I care that he, and his brother in kind, learn to appreciate and respect the contributions of others in the work that they do and in the fun that they have. I care that their strengths are polished making them shine and that where they are weak, they do not let it bring them down. Instead, I choose to help them to see things differently. I care that they love and appreciate those who are not considered geniuses, those less fortunate than they and those who are less gifted intellectually through no fault of their own.
As a child I often accompanied my mother on her voluntary weekly visits to work with handicapped people, young and old, and she always told me that they had the biggest hearts of all. To this day if I see someone less fortunate than me in that vein, I always smile and want to share a little of myself with them for what many see as a weakness, I see purely as a formidable strength in their ability to cope and get through life. I love and respect that and the unconditional acceptance that I experience through their eyes is something that we could all learn from and something, I believe, that goes right to the heart of what Cathy O’Neil is trying to say. I chose the image above of a pawn looking into a mirror and seeing himself as a king (although technically pawns become queens when they reach the other side of the board, not kings), as for me it shows the great confidence that a child can have if, as Cathy says, we become less fixated on ‘genius’.
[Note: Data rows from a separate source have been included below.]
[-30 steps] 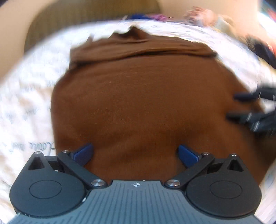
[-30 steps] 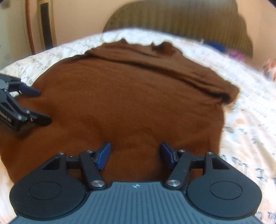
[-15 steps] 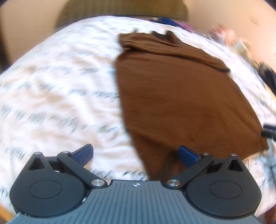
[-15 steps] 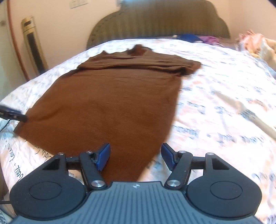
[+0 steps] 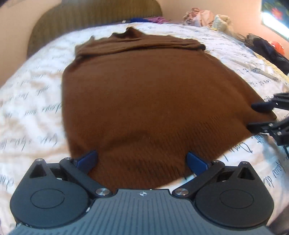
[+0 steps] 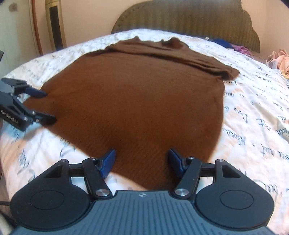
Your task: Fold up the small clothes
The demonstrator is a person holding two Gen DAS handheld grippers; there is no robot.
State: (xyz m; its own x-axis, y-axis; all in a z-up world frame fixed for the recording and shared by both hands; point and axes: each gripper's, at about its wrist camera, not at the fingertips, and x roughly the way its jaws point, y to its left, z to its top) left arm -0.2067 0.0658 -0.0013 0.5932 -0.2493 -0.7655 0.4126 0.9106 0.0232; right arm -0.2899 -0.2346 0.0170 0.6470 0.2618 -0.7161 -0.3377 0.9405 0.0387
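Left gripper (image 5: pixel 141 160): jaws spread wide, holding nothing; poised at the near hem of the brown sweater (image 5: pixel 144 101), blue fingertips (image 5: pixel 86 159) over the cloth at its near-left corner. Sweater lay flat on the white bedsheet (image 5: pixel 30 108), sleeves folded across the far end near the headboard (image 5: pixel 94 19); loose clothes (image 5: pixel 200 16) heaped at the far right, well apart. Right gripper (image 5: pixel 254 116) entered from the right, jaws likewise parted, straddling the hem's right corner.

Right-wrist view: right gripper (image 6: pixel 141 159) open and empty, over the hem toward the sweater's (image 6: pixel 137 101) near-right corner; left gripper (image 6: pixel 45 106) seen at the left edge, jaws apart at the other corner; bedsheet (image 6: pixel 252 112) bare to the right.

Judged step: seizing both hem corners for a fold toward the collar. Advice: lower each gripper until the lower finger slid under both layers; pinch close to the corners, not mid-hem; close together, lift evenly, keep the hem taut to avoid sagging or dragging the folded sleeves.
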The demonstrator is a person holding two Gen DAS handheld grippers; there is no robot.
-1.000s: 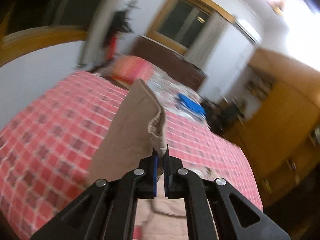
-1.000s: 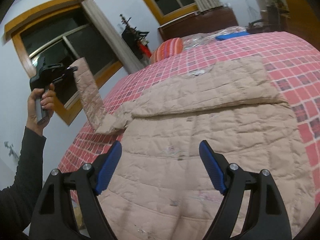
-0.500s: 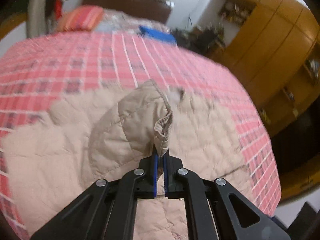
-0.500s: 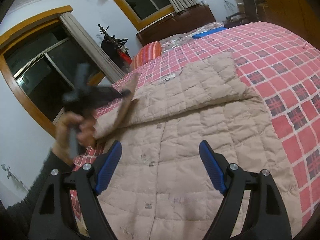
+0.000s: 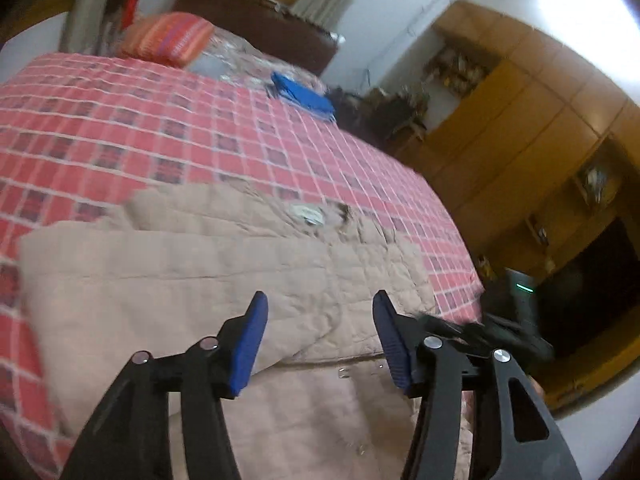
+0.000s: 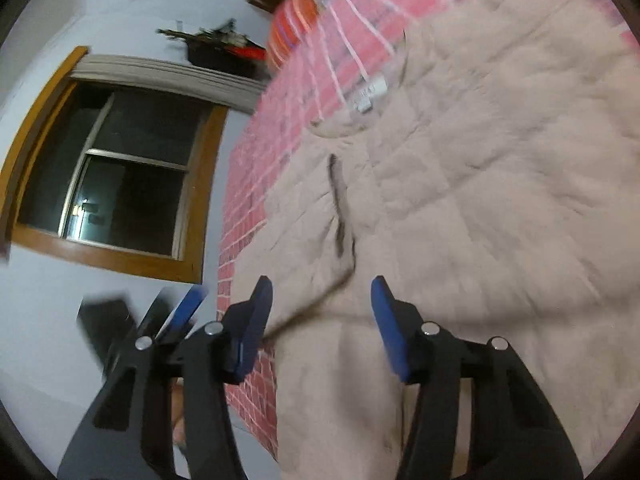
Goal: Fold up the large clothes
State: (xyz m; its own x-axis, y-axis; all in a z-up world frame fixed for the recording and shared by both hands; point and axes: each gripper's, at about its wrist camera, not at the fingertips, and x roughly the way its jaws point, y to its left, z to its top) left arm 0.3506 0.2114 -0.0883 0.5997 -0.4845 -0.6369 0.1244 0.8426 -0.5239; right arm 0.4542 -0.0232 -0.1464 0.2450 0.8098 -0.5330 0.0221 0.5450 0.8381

And while I’m here, let me point out something that Google’s Eric Schmidt has says he has realised: there are two simple things matter to him more than anything in a job candidate: ‘persistence and curiosity’ (WEF). I certainly think that I have both of these qualities and I would like to think that if there is only one thing I ever manage to do successfully, it’s that at some point I manage to foster those two qualities in others. I’m on my way there with my two.
‘It is not our differences that divide us. It is our inability to recognise, accept, and celebrate those differences’.
Andre Lorde, 1934-1992. Writer, feminist and civil rights activist. Born Harlem, USA. Her poems and prose deal with the issues of civil rights, feminism and black female identify and often express outrage and the civil and social injustices that she observed throughout her life.
Sources:
Bloomberg View, Cathy O’Neil, 7.6.17, ‘A Mathematician’s Secret: We’re not all Geniuses’:
Cathy O’Neil is an American mathematician and the author of the blog mathbabe.org and several books on data science, including ‘Weapons of Math Destruction’ (2016). She studied at Berkeley in California and received a PhD from Harvard. She discussed her latest book at LSE in London on Monday this week. Here is a review of that book in ‘Scientific American’:
https://blogs.scientificamerican.com/roots-of-unity/review-weapons-of-math-destruction/
World Economic Forum, 20.6.17, ‘Google’s Eric Schmidt says these are the most important traits for job candidates’:
Further Reading:
The Washington Post, 21.10.16, ‘Five Myths about Genius’:
2 Comments On Education: Genius comes in many guises
Excellent article! It is the responsibility of the gifted to enhance the world of those less So!